Autonomy is a key feature of human nature, and it is widely understood to be a key condition for moral responsibility. In this Diverse Intelligences project, Tania Lombrozo and her team aim to provide a precise characterization of autonomy and to explain why it is central to moral evaluation. They will also document how people attribute autonomy to human and non-human agents and relate these patterns of autonomy attribution to the attribution of moral traits and intelligence.
The project team’s proposal is inspired by recent developments in computational modeling, which introduce the idea of a “self-model” as a feature of agents that rationally pursue goals despite limited information and resources. A self-model must support the ability to evaluate one’s own beliefs and desires, evaluate one’s own capacities and limitations, and revise these evaluations in light of evidence.

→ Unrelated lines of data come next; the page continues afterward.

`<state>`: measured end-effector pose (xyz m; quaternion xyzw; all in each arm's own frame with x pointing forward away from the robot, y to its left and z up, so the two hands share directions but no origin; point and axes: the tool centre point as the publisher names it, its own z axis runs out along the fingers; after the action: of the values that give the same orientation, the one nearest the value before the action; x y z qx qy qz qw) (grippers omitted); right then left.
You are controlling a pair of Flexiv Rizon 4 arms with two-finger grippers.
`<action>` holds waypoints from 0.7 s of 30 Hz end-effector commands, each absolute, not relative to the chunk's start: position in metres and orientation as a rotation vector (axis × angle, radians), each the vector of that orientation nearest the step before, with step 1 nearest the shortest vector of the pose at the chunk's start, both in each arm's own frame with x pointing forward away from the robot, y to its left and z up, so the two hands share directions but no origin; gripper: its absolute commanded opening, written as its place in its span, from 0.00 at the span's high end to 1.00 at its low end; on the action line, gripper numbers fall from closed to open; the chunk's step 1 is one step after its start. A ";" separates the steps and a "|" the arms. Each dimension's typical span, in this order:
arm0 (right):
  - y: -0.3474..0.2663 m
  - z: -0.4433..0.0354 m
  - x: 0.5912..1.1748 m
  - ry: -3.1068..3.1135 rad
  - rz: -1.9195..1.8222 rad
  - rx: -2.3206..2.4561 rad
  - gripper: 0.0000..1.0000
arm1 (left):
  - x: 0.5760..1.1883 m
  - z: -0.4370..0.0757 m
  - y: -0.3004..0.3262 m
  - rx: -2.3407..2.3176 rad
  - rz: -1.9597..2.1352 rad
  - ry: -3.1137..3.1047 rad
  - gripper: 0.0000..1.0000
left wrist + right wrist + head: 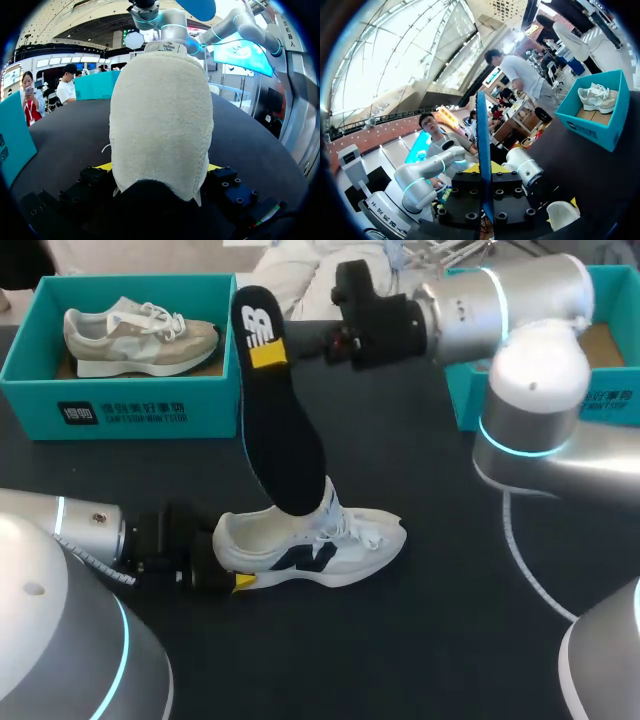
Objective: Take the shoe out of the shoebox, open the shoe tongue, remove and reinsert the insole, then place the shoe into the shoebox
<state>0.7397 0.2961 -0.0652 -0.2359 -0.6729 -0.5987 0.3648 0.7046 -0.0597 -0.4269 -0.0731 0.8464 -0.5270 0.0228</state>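
Seemingly, left hand [230,565] grips the shoe [320,540]; raised insole [280,440] overlaps the shoebox [120,405].

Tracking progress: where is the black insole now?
Head view, centre: black insole stands tilted, upper end in the right gripper, lower end inside the white sneaker.

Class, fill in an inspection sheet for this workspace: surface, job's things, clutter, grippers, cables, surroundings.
Surface: dark table.
Job's things: white shoe upright mid-table; black insole standing with its lower end in the shoe; teal right box at the far right, partly hidden.
Clutter: teal left box holding a beige shoe.
Grippers: left gripper shut on the shoe's heel; right gripper shut on the insole's upper end.
Cables: pale curved line on the table's right, perhaps a cable.
Surroundings: nothing seen reaching over the table.
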 end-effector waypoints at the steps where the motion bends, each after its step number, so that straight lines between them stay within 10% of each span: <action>1: 0.273 -0.060 0.724 -1.741 -1.533 -0.689 1.00 | 0.706 -0.434 -0.062 -0.228 -1.629 2.623 1.00; 21: 0.254 -0.045 0.717 -1.724 -1.549 -0.763 1.00 | 0.706 -0.434 -0.062 -0.228 -1.629 2.623 1.00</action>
<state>0.7304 0.2678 -0.0543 -0.2779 -0.6597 -0.5984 0.3598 0.7046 -0.0598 -0.4269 -0.0731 0.8464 -0.5271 0.0228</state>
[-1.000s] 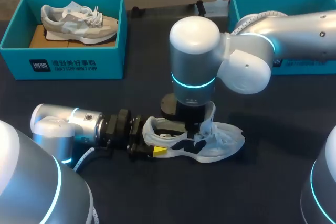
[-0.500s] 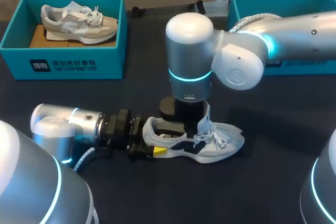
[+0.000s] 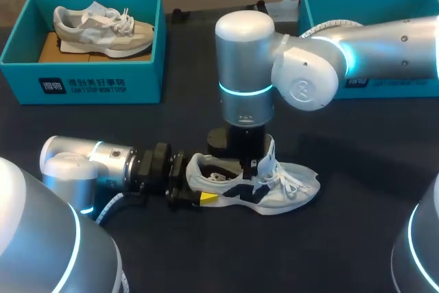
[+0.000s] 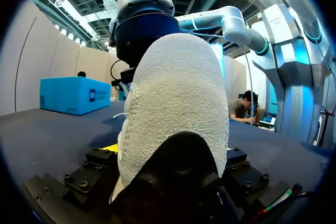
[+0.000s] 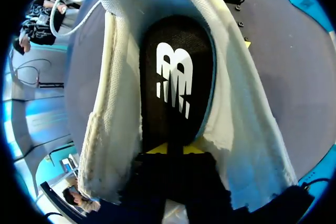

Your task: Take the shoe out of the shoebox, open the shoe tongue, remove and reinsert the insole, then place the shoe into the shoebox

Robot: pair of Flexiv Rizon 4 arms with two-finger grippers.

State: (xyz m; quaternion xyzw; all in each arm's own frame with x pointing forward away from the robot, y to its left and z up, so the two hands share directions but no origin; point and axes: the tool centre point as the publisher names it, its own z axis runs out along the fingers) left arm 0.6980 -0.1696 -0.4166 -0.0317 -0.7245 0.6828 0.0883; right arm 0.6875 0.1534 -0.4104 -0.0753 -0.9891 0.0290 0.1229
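insole (image 5: 176,77) inside shoe (image 5: 233,108) in right wrist view, heel (image 4: 178,103) in left

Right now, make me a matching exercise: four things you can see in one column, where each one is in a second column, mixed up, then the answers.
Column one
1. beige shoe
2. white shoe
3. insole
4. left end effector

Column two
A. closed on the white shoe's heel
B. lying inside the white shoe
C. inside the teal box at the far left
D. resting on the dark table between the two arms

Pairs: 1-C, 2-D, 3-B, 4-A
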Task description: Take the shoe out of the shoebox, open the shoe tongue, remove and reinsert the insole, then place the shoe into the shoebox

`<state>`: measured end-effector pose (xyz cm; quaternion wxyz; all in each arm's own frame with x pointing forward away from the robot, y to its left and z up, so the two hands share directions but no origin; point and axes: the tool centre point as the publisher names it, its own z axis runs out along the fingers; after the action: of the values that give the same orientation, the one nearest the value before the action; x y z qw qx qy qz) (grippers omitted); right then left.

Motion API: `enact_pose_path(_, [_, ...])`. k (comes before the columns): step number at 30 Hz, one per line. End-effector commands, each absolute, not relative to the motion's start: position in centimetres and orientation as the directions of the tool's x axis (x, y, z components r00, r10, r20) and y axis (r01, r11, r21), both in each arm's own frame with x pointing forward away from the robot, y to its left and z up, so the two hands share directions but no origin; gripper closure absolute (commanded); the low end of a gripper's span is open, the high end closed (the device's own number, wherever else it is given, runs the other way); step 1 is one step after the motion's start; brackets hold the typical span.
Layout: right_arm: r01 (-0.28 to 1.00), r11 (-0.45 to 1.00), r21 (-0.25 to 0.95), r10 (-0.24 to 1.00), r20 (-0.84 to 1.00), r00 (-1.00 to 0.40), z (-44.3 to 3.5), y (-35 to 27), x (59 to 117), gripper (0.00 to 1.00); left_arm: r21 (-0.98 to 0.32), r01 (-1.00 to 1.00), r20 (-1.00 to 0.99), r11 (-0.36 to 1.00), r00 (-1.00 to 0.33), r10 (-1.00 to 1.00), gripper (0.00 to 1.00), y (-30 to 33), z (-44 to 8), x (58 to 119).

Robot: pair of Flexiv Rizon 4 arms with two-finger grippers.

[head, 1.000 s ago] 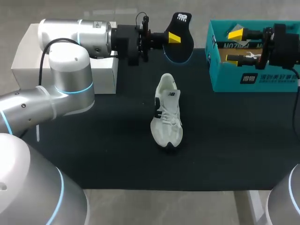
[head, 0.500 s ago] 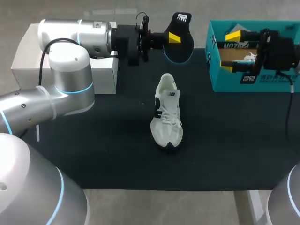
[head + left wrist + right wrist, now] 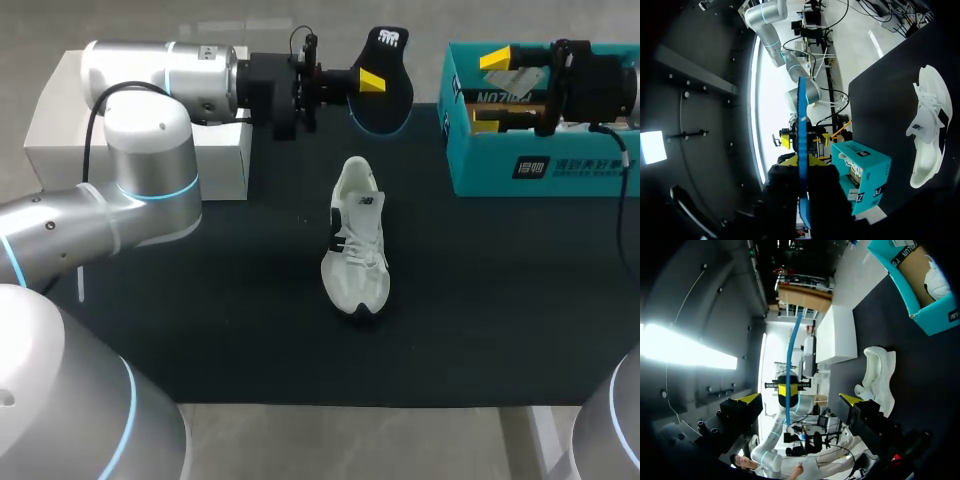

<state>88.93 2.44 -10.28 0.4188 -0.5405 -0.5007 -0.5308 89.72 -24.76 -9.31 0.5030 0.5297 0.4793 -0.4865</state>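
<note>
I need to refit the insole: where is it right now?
In the head view the insole is held by the left gripper over the table's far edge, beyond the white shoe and left of the teal shoebox.

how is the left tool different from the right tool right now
The left tool is shut on the insole, holding it off the table beyond the shoe. The right tool is open, with nothing between its tips. The left tool is clear of the teal shoebox, while the right tool is over it. Both have yellow tips and point sideways, toward each other.
</note>
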Motion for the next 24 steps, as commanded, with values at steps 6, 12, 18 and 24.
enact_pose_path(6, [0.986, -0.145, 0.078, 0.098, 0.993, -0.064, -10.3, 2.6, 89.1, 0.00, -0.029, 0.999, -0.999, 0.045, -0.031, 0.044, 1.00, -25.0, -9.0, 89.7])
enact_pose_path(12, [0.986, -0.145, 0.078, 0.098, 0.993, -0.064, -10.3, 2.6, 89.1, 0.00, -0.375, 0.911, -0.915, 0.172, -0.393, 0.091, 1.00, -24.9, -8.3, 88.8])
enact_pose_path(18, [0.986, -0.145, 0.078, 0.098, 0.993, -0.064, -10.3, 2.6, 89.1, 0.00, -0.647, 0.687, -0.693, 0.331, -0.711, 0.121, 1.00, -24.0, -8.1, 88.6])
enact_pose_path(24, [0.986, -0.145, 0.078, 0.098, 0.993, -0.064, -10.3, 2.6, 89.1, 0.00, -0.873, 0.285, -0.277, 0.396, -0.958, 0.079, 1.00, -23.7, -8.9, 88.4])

Prof. Lombrozo’s team suggests that these capacities not only underlie autonomy itself, but also explain how we attribute autonomy to others. They provide two interrelated contributions that spring from this idea. First, they address a theoretical challenge: explaining why a notion of autonomy grounded in rational, bounded action is central to moral evaluation. To do so, they draw upon long-standing ideas in philosophy on reasons-responsiveness and provide computational tools for this problem space. Second, they propose a large-scale study investigating patterns of autonomy and moral attribution to humans, non-human animals, and machines; this will not only test their theoretical proposal but also relate attributions of autonomy to a range of moral attributes and intelligence. The result will be a much richer picture of the connections between autonomy, moral evaluation, and attributions of diverse forms of intelligence, as well as a better understanding of the perceived continuities and discontinuities between humans and other forms of natural and artificial intelligence.